[Source records]
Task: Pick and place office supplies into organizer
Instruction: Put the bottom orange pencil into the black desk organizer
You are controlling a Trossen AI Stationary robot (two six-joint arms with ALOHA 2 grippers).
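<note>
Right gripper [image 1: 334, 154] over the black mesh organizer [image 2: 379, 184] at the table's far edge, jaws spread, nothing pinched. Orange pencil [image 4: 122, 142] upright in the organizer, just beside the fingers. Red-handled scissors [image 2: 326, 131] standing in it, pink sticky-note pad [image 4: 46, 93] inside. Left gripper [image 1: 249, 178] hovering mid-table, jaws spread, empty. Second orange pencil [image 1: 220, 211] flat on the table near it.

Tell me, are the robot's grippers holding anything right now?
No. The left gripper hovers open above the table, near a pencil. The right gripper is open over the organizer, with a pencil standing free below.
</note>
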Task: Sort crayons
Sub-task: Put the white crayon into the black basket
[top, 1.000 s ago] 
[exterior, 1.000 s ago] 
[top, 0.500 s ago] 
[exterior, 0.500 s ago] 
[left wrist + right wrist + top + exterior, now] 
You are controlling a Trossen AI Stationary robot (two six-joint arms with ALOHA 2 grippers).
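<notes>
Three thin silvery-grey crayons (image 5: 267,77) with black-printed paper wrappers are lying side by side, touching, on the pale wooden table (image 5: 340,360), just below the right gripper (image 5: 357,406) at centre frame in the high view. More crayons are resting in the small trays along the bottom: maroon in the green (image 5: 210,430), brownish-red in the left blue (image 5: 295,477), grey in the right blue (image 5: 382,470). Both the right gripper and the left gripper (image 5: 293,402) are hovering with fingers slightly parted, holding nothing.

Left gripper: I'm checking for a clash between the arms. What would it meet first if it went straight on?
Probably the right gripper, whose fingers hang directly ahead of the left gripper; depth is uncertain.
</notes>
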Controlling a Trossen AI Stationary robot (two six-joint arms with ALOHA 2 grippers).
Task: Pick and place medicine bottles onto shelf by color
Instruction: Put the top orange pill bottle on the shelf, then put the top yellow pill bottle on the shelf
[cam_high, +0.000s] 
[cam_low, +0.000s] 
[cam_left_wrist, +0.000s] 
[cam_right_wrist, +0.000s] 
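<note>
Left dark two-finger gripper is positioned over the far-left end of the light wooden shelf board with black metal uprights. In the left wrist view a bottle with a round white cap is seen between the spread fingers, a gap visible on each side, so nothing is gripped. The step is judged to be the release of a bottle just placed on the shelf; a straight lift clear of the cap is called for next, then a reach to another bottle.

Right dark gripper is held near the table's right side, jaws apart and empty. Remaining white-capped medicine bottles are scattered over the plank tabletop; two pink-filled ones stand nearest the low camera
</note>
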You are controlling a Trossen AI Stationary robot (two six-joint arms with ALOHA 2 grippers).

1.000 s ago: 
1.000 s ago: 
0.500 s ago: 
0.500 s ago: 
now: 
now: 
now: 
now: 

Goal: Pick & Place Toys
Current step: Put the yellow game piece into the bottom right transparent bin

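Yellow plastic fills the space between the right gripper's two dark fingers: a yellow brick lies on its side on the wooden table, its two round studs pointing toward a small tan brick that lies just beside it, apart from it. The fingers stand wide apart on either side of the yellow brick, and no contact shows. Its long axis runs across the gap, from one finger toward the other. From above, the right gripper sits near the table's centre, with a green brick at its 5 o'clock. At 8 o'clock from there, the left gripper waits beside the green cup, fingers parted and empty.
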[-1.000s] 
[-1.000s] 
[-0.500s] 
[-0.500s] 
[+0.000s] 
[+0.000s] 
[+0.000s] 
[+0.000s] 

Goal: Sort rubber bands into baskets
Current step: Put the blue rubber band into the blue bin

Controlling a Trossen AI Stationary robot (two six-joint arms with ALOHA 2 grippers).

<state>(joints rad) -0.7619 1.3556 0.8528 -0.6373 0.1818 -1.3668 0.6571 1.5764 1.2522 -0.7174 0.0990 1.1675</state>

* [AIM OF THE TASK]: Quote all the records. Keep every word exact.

* [TASK SOLUTION]:
Task: Pick and place office supplies into organizer
Instruction: Put the bottom orange pencil into the black desk organizer
You are controlling a Trossen AI Stationary robot (two six-joint arms with ALOHA 2 grippers).
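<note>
Right gripper [image 1: 334, 154] over the black mesh organizer [image 2: 379, 184] at the table's far edge, jaws spread, nothing pinched. Orange pencil [image 4: 122, 142] upright in the organizer, just beside the fingers. Red-handled scissors [image 2: 326, 131] standing in it, pink sticky-note pad [image 4: 46, 93] inside. Left gripper [image 1: 249, 178] hovering mid-table, jaws spread, empty. Second orange pencil [image 1: 220, 211] flat on the table near it.

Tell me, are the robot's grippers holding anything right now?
No. The left gripper hovers open above the table, near a pencil. The right gripper is open over the organizer, with a pencil standing free below.
</note>
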Task: Sort crayons
Sub-task: Put the white crayon into the black basket
[top, 1.000 s ago] 
[exterior, 1.000 s ago] 
[top, 0.500 s ago] 
[exterior, 0.500 s ago] 
[left wrist + right wrist + top + exterior, now] 
You are controlling a Trossen AI Stationary robot (two six-joint arms with ALOHA 2 grippers).
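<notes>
Three thin silvery-grey crayons (image 5: 267,77) with black-printed paper wrappers are lying side by side, touching, on the pale wooden table (image 5: 340,360), just below the right gripper (image 5: 357,406) at centre frame in the high view. More crayons are resting in the small trays along the bottom: maroon in the green (image 5: 210,430), brownish-red in the left blue (image 5: 295,477), grey in the right blue (image 5: 382,470). Both the right gripper and the left gripper (image 5: 293,402) are hovering with fingers slightly parted, holding nothing.

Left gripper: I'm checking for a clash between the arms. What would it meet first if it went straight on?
Probably the right gripper, whose fingers hang directly ahead of the left gripper; depth is uncertain.
</notes>
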Controlling a Trossen AI Stationary robot (two six-joint arms with ALOHA 2 grippers).
Task: Pick and place medicine bottles onto shelf by color
Instruction: Put the top orange pill bottle on the shelf, then put the top yellow pill bottle on the shelf
[cam_high, +0.000s] 
[cam_low, +0.000s] 
[cam_left_wrist, +0.000s] 
[cam_right_wrist, +0.000s] 
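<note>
Left dark two-finger gripper is positioned over the far-left end of the light wooden shelf board with black metal uprights. In the left wrist view a bottle with a round white cap is seen between the spread fingers, a gap visible on each side, so nothing is gripped. The step is judged to be the release of a bottle just placed on the shelf; a straight lift clear of the cap is called for next, then a reach to another bottle.

Right dark gripper is held near the table's right side, jaws apart and empty. Remaining white-capped medicine bottles are scattered over the plank tabletop; two pink-filled ones stand nearest the low camera
</note>
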You are controlling a Trossen AI Stationary robot (two six-joint arms with ALOHA 2 grippers).

1.000 s ago: 
1.000 s ago: 
0.500 s ago: 
0.500 s ago: 
now: 
now: 
now: 
now: 

Goal: Pick & Place Toys
Current step: Put the yellow game piece into the bottom right transparent bin

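Yellow plastic fills the space between the right gripper's two dark fingers: a yellow brick lies on its side on the wooden table, its two round studs pointing toward a small tan brick that lies just beside it, apart from it. The fingers stand wide apart on either side of the yellow brick, and no contact shows. Its long axis runs across the gap, from one finger toward the other. From above, the right gripper sits near the table's centre, with a green brick at its 5 o'clock. At 8 o'clock from there, the left gripper waits beside the green cup, fingers parted and empty.
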[-1.000s] 
[-1.000s] 
[-0.500s] 
[-0.500s] 
[+0.000s] 
[+0.000s] 
[+0.000s] 
[+0.000s] 

Goal: Sort rubber bands into baskets
Current step: Put the blue rubber band into the blue bin

Controlling a Trossen AI Stationary robot (two six-joint arms with ALOHA 2 grippers).

<state>(joints rad) -0.7619 1.3556 0.8528 -0.6373 0.1818 -1.3668 0.6571 1.5764 1.2522 -0.7174 0.0990 1.1675</state>

This exercise requires nothing further.